▶ Aim of the exercise
Locate each line of the material that contains "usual", then return it.

▶ Dataset content
════════════════

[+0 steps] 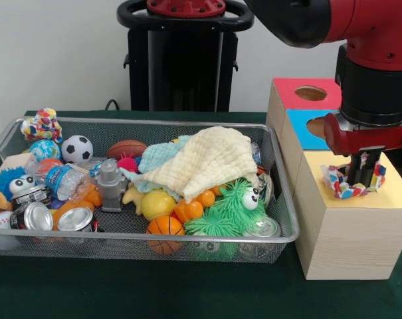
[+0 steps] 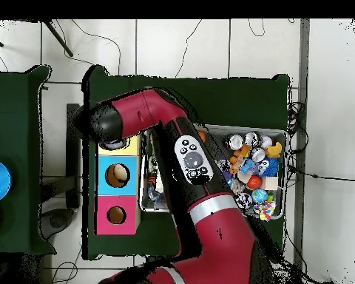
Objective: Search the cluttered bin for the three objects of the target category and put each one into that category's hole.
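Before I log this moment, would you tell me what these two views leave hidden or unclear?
- Yellow-topped box's hole: front view, covered by the spotted cloth and gripper; overhead view, under the arm.
- Gripper's state: its tip is sunk in the cloth.
- Items beneath the pale-yellow waffle cloth in the wire bin: front view.
- Much of the bin: overhead, arm covers it.

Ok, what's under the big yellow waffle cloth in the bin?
The waffle cloth drapes over a mint-green cloth and a green fuzzy toy; anything beneath its middle is hidden.

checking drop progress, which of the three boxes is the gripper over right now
The yellow-topped box, nearest the camera in the front view. The gripper hangs over its top with a spotted cloth bunched around it; the blue-topped box and red-topped box behind stand clear.
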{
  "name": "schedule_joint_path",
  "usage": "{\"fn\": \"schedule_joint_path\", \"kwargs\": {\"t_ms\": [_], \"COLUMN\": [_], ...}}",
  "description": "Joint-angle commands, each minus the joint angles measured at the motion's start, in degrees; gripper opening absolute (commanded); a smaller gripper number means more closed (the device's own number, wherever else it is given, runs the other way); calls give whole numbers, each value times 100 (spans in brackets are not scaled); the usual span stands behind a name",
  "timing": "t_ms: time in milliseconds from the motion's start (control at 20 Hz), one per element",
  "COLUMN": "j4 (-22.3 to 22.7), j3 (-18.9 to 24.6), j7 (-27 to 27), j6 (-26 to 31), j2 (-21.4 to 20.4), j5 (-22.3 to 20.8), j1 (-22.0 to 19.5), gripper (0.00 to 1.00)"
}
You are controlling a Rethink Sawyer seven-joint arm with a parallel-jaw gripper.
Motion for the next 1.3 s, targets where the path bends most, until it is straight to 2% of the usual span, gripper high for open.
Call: {"fn": "schedule_joint_path", "kwargs": {"t_ms": [50,250,450,650,1050,1300], "j4": [110,-32,-137,82,497,954], "j3": [-274,-359,-471,-483,-496,-349], "j7": [-734,-616,-422,-354,-210,-142], "j6": [66,229,444,284,312,-209], "j2": [1312,1486,1488,1253,861,664], "j5": [-363,-307,-276,-270,-113,-13], "j1": [-41,27,122,116,120,-40], "gripper": [0,0,0,0,0,0]}}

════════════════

▶ Response to the exercise
  "description": "Joint-angle commands, each minus the joint angles measured at the motion's start, in degrees; gripper opening absolute (commanded); a smaller gripper number means more closed (the device's own number, wherever else it is given, runs the other way); calls give whole numbers, each value times 100 (spans in brackets are not scaled); the usual span stands behind a name",
Motion for the next 1.3 s, targets where the path bends most, until it is straight to 2% of the usual span, gripper high for open.

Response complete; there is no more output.